NorthwesTel must drop its DSL Internet rates, reduce the overage charges for users who exceed their bandwidth, and give up its practice of charging an extra fee to customers who purchase Internet service but no phone line.
That’s according to a decision released this week by the Canadian Radio-Television and Telecommunications Commission, intended to improve northerners’ access to the digital economy.
“Although we recognize the exceptional situation that exists in NorthwesTel’s territory, we must not let these challenges hinder the development and affordability of telecommunications services in the North,” commission chairman Jean-Pierre Blais wrote in a release. “Access to reasonably priced Internet services plays an essential role in the North’s economic and social development. With this decision, we are reducing the gap between what consumers pay for Internet services in the northern and southern parts of Canada.”
Subscribers to NorthwesTel’s DSL, or digital subscriber line, Internet service, which relies on the user’s phone line, will see their rates drop by 10 to 30 per cent. Users with the DSL Internet Lite or DSL Internet 2 plans will receive a 10 per cent cut, while the price of DSL Internet 5 and DSL Internet 15 will be cut by 30 per cent.
Currently, those plans go for $41.95, $64.95, $89.95 and $119.95 per month, respectively. The majority of DSL Internet users are in the Yukon’s communities, as cable service is not available outside of Whitehorse. Cable Internet users will not be affected by the reductions.
The changes will take effect by May 4, and NorthwesTel will not be permitted to raise its rates again for any residential Internet service before the end of 2017.
The decision also forces NorthwesTel to abandon its surcharges for customers who purchase stand-alone DSL Internet services and no phone line. The company currently charges $20 per month to residents and $30 to businesses (reduced from an initial charge of $50 for businesses) for stand-alone Internet. Those fees will be gone by May 4, too.
Lastly, the company is required to reduce its overage fees for customers who exceed their bandwidth limits by at least 50 cents per gigabyte, by February 2016. The current overage rates stand at $2 per gigabyte for premium cable users, $2.50 per gigabyte for cable users, and $3 per gigabyte for DSL users, according to a February news release.
NorthwesTel has already reduced those rates voluntarily at various points over the past several years, for a cumulative drop of 70 per cent.
“This is a surprising and unprecedented decision with a significant financial impact on NorthwesTel, given that our prices on residential Internet services in many smaller and remote communities throughout the North are already being provided below cost, without any subsidy,” the company wrote in a statement. “We’re continuing to study the direct impacts of the decision and evaluating our options moving forward.”
In a dissenting opinion, commissioner Candice Molnar wrote that she could not support the commission’s decision, and raised concerns about how NorthwesTel will compensate for the reductions.

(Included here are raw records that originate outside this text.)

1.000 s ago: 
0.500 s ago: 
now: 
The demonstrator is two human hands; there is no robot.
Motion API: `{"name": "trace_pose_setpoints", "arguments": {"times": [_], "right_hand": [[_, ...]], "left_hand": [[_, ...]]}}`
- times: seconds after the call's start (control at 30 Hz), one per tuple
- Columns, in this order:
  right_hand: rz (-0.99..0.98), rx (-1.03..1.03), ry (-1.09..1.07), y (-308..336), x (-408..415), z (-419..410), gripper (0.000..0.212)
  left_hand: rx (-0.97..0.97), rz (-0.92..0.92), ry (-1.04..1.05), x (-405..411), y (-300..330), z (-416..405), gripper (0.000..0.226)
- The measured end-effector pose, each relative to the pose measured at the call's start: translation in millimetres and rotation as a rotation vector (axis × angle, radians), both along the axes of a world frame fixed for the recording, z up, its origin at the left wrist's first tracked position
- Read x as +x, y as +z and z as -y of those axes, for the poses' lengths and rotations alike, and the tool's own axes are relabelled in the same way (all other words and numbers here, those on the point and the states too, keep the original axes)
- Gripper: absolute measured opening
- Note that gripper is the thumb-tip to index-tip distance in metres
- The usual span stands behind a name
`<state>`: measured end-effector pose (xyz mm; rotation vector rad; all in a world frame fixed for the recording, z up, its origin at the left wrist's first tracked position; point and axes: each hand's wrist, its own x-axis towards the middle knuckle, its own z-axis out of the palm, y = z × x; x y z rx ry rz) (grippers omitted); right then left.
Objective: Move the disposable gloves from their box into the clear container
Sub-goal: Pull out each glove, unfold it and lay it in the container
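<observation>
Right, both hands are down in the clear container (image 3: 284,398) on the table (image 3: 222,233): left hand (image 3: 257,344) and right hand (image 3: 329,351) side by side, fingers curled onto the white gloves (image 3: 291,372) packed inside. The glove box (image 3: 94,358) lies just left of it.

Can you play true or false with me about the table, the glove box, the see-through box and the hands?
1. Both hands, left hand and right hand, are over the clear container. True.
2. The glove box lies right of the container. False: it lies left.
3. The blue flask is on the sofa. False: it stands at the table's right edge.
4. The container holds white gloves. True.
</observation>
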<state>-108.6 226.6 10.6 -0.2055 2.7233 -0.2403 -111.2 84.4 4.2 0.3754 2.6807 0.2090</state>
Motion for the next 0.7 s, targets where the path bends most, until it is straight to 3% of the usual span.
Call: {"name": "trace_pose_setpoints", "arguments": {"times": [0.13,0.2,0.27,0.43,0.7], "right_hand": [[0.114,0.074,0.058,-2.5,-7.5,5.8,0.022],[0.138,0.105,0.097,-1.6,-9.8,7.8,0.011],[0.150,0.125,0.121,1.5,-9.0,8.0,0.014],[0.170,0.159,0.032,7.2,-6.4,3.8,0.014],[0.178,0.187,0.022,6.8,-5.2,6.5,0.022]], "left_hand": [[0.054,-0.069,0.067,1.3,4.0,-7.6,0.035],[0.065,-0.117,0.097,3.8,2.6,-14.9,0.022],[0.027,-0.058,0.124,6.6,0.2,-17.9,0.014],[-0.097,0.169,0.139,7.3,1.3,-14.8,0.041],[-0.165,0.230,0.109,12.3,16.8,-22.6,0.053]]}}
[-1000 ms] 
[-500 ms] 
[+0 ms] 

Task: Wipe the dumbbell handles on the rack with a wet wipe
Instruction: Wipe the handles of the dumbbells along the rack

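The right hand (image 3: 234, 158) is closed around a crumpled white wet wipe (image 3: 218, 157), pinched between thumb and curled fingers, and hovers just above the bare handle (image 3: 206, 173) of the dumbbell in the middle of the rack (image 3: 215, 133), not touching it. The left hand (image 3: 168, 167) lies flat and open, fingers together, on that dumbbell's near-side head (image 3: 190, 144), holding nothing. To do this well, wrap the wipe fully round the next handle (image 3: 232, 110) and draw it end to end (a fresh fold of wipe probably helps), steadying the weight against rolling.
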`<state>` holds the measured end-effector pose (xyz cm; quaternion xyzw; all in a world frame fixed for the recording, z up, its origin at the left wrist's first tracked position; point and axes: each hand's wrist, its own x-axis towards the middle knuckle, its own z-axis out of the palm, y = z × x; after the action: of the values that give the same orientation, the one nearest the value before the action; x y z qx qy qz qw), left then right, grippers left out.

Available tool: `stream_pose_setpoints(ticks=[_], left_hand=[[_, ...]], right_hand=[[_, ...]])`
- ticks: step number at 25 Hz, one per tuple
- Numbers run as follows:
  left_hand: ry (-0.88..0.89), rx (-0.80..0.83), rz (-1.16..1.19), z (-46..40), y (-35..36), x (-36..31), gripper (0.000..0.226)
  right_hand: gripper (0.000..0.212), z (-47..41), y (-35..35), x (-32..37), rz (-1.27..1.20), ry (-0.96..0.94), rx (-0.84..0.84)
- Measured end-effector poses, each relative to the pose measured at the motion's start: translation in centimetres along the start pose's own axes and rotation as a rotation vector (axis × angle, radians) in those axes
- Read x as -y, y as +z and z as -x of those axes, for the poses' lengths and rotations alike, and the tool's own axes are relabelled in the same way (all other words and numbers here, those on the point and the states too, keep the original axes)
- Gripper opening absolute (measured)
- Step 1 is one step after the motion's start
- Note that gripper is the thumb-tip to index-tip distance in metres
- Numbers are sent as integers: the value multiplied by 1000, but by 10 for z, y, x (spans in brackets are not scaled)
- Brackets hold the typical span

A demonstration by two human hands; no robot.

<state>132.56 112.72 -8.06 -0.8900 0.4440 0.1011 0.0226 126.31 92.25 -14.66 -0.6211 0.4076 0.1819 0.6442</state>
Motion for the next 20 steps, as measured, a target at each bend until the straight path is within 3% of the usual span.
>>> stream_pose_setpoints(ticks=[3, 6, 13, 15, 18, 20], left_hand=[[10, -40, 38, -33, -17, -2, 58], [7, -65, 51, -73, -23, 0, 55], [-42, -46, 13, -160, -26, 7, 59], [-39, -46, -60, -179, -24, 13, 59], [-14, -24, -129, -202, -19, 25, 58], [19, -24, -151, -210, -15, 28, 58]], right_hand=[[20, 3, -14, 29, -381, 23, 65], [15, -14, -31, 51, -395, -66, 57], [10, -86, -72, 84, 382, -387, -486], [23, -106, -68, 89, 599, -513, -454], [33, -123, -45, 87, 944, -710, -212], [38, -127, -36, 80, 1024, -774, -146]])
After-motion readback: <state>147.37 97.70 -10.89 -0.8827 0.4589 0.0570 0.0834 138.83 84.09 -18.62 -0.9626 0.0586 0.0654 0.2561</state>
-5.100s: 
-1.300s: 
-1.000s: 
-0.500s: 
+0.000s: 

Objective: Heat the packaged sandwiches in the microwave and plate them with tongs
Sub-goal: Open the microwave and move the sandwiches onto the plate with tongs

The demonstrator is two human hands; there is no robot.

“The revenue impact of the price reductions is not insignificant and is recurring. There is no reason to expect this impact to be borne by NorthwesTel’s shareholders,” she wrote.
“Perhaps NorthwesTel will reduce its capital investment in what have become highly unprofitable DSL Internet services, at least in its most high-cost serving areas. Perhaps NorthwesTel will delay elements of its modernization plan. Perhaps it will request an exogenous adjustment, which would allow the company to recover the lost revenue from other regulated services, including other Internet services. Whatever the outcome, it will be telecom service users in the North who will live with the consequences.”
Andrew Robulack, a Whitehorse-based online communications analyst, is also unsupportive of the decision, but for different reasons. He felt it didn’t go far enough.
“It’s a pretty weak regulatory decision. NorthwesTel dodged a bullet, basically. It’s a fairly hollow statement, a fairly hollow order – the headline-grabbing news, the reduction in the DSL rates. The minority of the northern population uses that technology, it’s old tech,” he said.
“The cost reduction should have been across the board and affected the entire northern population, if the CRTC wanted to make a statement and have a real impact… There definitely should have been a reduction in cable rates, which have a higher cost difference ratio from southern Can`ada to northern Canada.”
Robulack argues that at this point in time, Internet service is essential and should be treated as a public utility, like water or power, rather than as a source of profit.